Fa da sfondo alle vicende il richiamo alle comunità di immigrati orientali, soprattutto a quelli di seconda generazione (quella di Tomine in realtà è la quarta), figli di famiglie fedeli alle proprie tradizioni, ma nati e educati in America e più o meno confusi su cosa potersene fare delle proprie radici.
L’umanità che circola nella graphic novel di Tomine somiglia in modo agghiacciante a quella reale. Personaggi in cerca d’autore, sedicenti artisti, eterni indecisi ed eterni adolescenti. Uomini pronti a troncare una relazione duratura per inseguire fantasie sessuali, salvo poi pentirsi visto lo scarso appagamento. Donne in assetto di perenne rimprovero che alla fine si rivelano capaci di oltrepassare le delusioni con una facilità che sfiora la leggerezza (in contrasto con la seriosità di facciata). Eccetera eccetera.
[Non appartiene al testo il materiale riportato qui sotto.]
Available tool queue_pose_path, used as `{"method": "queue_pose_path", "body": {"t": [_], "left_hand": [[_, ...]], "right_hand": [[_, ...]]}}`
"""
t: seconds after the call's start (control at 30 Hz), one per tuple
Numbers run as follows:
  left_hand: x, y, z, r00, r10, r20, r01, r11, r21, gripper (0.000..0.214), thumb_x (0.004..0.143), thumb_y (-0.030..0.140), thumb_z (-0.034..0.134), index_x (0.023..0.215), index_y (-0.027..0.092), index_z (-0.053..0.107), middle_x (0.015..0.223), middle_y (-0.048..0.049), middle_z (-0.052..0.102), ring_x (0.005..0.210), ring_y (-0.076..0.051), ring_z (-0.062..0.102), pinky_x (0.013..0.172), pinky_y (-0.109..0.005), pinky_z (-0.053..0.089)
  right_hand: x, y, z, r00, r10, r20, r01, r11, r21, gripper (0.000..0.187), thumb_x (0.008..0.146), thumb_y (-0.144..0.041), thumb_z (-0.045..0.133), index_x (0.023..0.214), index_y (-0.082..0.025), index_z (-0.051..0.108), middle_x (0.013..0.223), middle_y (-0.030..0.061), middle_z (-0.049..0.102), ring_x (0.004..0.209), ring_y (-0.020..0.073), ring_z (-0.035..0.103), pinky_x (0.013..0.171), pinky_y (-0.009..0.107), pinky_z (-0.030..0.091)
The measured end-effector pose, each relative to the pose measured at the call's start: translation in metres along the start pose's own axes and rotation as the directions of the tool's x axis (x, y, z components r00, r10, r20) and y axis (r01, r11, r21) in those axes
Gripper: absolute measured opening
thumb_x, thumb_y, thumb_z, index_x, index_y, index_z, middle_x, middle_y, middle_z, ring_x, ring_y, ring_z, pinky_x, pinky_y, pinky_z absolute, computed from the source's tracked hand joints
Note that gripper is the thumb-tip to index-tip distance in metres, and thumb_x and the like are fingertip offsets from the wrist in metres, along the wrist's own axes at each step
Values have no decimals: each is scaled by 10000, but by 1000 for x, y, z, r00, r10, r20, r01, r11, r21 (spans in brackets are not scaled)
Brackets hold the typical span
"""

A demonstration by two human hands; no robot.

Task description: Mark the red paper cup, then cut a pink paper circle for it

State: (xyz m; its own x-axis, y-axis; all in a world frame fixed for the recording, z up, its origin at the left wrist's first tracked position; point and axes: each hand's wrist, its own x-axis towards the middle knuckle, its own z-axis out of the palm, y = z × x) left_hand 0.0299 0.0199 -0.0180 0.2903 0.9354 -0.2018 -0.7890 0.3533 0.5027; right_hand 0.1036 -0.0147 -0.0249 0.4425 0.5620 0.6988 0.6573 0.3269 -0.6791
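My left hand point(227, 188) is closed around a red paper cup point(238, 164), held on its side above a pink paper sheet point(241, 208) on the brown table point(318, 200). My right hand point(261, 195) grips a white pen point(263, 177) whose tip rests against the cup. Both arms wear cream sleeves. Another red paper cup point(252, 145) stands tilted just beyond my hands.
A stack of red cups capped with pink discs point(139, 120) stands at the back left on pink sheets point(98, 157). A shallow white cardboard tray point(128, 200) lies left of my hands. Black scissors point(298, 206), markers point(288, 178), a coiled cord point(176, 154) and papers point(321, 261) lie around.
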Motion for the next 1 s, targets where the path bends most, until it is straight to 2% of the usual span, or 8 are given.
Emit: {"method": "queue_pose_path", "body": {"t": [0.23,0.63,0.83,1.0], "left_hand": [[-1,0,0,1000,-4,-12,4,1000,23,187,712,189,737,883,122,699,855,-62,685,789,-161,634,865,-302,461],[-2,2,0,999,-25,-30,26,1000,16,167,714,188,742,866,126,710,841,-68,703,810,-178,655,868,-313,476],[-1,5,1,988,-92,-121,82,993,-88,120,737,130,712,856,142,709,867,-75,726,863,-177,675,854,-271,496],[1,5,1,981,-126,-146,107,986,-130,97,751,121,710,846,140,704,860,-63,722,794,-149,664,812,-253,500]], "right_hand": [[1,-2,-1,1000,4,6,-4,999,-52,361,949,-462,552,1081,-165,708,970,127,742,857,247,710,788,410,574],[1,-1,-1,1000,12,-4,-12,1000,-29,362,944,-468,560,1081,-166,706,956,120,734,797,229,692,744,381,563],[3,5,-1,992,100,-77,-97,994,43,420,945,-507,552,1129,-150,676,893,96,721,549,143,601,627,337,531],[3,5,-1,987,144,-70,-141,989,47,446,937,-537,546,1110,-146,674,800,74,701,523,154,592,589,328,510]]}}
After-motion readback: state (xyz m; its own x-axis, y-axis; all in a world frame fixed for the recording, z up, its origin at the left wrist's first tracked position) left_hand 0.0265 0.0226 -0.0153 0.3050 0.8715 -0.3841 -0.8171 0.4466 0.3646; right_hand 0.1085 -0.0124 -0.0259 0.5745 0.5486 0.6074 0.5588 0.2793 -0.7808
Mentre leggevo Una lieve imperfezione non potevo fare a meno di provare del fastidio per quella umanità. E contemporaneamente rendermi conto di quanto quella realtà fosse alla mia portata tutti i giorni.
Tornando all’opinione precedentemente espressa: quello che voglio da un’opera è fantasia e inventiva. Voglio che il mondo venga creato, non semplicemente rappresentato.
Allo stesso tempo non riesco a stroncare Tomine: è stato troppo sincero.
Il risultato finale è la sospensione del giudizio.